> **What you have to do**
A faithful, word-for-word copy of the data below is required, without pictures.

> **Supplied material**
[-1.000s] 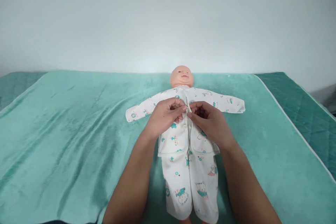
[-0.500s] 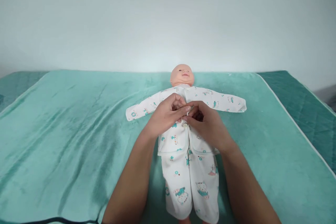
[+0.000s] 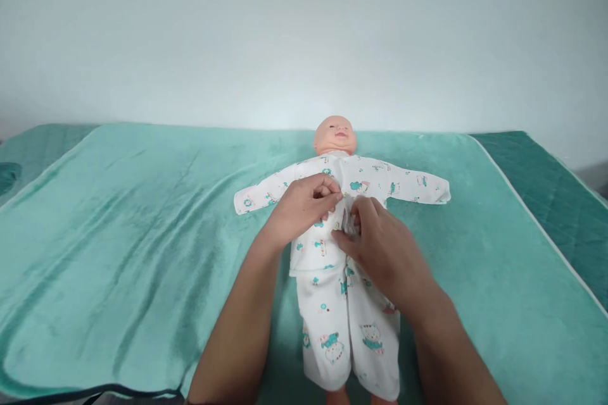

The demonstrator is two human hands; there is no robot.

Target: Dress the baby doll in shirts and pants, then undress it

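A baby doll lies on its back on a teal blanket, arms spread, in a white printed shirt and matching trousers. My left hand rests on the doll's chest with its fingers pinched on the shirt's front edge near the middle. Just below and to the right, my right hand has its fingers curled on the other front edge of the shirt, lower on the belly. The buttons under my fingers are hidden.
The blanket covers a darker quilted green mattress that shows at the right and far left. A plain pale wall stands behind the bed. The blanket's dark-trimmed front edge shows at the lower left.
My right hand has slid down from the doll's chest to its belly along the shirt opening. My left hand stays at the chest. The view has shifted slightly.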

> **Solution below**
[-1.000s] 
[-0.500s] 
[+0.000s] 

The demonstrator is two human hands; there is no robot.

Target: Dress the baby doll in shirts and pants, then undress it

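A baby doll lies on its back on a teal blanket, arms spread, in a white printed shirt and matching trousers. My left hand rests on the doll's chest with its fingers pinched on the shirt's front edge near the middle. Just below and to the right, my right hand has its fingers curled on the other front edge of the shirt, lower on the belly. The buttons under my fingers are hidden.
The blanket covers a darker quilted green mattress that shows at the right and far left. A plain pale wall stands behind the bed. The blanket's dark-trimmed front edge shows at the lower left.
My right hand has slid down from the doll's chest to its belly along the shirt opening. My left hand stays at the chest. The view has shifted slightly.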

The response to this exercise is now finished.